An effective test suite and optimized thermal spray methods and materials will contribute to the use of thermal and environmental barrier coatings in fossil energy power production. These coatings will permit the cost-effective operation of power plants at the elevated temperatures and pressures required to meet DOE’s efficiency and emissions targets. Achieving these targets will help to lower power production costs, conserve resources, limit dependence on foreign energy sources, and reduce emissions of greenhouse gases and other pollutants, thereby enhancing environmental management.

Goals and Objectives

The project’s goal is to increase the efficiency of power production from fossil fuels by enabling operation at higher temperatures and pressures. Specifically, the project will determine the influence of thermal spray processing parameters on the microstructure, stress state, and performance of advanced coatings for high temperature corrosion and oxidation resistance in fossil energy applications. Coating performance tests will include measures of coating adhesion, durability, and corrosion/oxidation resistance under constant and cyclic temperature conditions.


Accomplishments

Techniques have been developed to quantify the durability of the coatings and the effect of thermal spray parameters on coating durability. Ultrasonic methods have been developed to detect cracking of the coating during thermal cycling up to the intended operating temperature.

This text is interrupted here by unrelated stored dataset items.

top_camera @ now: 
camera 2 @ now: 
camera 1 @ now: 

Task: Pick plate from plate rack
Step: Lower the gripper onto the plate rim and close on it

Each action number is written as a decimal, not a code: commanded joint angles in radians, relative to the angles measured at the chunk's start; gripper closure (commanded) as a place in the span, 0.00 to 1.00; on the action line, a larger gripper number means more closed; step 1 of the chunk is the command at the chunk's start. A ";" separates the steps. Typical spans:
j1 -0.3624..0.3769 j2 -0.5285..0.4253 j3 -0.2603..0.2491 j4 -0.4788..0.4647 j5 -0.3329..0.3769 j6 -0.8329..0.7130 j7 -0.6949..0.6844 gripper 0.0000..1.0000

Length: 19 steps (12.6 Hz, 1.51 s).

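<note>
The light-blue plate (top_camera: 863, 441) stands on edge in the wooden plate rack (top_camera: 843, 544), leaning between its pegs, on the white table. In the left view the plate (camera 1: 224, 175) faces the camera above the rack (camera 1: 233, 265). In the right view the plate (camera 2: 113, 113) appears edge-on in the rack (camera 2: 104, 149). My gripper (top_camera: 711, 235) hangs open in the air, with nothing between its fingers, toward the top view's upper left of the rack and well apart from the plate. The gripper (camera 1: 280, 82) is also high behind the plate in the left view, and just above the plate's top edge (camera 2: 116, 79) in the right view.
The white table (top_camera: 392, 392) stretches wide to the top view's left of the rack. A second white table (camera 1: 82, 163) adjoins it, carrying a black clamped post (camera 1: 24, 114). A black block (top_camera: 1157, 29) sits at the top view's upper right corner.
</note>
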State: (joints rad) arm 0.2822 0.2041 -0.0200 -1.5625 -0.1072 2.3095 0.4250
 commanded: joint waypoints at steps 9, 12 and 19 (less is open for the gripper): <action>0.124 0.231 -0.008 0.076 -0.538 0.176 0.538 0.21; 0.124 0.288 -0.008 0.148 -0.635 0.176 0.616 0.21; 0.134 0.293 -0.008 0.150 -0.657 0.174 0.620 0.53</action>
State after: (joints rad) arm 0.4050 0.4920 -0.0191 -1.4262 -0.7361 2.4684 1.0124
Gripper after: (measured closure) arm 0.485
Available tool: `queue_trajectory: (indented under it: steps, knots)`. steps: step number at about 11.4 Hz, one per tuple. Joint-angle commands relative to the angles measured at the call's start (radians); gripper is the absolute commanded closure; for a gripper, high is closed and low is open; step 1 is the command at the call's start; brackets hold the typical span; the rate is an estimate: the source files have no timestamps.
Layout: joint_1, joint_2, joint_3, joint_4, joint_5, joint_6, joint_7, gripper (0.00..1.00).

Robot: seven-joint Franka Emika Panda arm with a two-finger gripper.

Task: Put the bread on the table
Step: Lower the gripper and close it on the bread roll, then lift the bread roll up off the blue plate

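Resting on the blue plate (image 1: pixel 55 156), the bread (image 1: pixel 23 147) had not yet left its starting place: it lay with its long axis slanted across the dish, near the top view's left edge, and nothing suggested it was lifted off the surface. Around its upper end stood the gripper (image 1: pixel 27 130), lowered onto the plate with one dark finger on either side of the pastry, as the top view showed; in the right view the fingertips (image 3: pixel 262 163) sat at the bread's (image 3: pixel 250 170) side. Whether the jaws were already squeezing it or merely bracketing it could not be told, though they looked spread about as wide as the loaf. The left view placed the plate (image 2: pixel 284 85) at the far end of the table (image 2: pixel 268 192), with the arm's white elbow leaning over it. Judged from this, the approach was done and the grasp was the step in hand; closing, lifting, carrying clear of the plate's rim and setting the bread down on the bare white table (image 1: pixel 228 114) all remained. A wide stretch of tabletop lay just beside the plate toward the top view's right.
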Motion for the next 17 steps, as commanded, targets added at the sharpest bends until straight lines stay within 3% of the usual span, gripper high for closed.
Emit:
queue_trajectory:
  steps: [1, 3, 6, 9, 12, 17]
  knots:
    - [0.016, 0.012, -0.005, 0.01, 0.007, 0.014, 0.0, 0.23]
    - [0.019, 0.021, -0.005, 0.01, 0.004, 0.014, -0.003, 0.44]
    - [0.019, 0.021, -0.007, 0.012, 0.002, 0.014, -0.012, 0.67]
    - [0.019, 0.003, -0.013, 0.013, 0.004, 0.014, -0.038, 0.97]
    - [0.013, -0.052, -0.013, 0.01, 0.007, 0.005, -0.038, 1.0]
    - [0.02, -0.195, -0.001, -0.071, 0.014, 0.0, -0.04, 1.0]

Iron aluminide (Fe3Al) coatings were deposited on P91 steel, Inconel 600 (In600), and 316 stainless steel (316SS) substrates at a range of thermal spray chamber process parameters.

Thermal cycling cracking resistance tests were conducted on all the coating specimens. Coatings on In600 and 316SS substrates showed good resistance to cracking, with coatings prepared at higher spray chamber pressures having the best resistance to cracking.